- RECORDED INFORMATION:
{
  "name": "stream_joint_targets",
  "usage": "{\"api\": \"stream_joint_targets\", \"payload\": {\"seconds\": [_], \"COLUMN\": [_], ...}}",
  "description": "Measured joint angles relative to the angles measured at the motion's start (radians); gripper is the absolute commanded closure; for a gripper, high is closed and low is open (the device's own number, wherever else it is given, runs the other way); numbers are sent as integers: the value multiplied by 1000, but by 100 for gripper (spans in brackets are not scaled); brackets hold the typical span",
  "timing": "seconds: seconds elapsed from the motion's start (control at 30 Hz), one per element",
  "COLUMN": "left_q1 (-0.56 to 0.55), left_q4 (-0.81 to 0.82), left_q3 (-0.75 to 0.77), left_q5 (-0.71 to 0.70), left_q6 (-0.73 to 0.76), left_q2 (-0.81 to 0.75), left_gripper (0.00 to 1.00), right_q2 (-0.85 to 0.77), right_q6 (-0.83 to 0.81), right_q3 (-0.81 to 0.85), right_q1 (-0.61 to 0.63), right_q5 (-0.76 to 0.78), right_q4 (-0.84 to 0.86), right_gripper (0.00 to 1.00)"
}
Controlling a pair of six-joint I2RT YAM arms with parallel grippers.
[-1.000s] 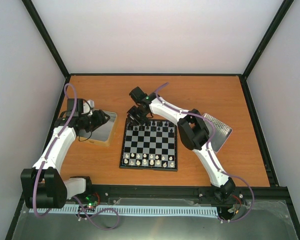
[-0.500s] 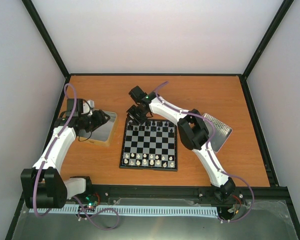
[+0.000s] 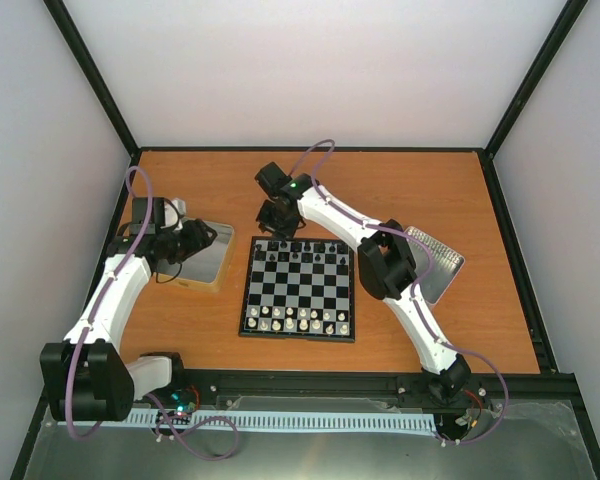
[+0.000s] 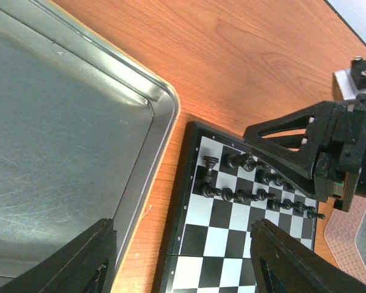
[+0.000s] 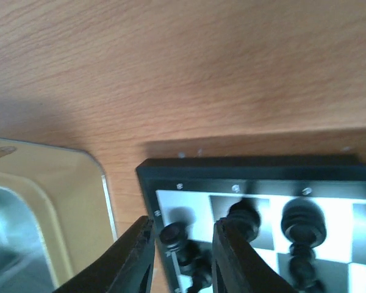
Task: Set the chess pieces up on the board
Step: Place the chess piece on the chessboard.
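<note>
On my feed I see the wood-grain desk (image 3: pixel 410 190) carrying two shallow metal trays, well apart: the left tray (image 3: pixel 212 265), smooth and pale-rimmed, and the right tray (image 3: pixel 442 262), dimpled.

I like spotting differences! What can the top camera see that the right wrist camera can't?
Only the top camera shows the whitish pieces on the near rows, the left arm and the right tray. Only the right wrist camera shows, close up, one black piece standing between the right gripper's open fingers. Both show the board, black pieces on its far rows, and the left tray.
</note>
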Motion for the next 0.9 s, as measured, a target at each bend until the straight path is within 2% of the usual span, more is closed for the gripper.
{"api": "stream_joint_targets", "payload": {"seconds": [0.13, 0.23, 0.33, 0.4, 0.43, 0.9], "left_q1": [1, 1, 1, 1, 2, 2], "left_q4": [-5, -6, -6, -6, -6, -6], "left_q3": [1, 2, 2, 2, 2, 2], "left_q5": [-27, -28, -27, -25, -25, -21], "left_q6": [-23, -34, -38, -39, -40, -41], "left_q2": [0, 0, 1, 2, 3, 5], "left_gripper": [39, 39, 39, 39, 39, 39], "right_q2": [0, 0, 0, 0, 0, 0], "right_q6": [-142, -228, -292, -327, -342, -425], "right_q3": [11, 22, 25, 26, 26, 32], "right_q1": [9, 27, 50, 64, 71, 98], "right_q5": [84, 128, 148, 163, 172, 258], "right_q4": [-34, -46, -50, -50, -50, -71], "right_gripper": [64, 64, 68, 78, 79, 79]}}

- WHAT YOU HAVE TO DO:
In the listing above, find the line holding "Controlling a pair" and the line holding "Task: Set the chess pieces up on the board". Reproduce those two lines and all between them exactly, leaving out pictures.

- RESPONSE AREA:
Controlling a pair of six-joint I2RT YAM arms with parallel grippers.
[-1.000s] 
[-0.500s] 
[+0.000s] 
[+0.000s] 
[+0.000s] 
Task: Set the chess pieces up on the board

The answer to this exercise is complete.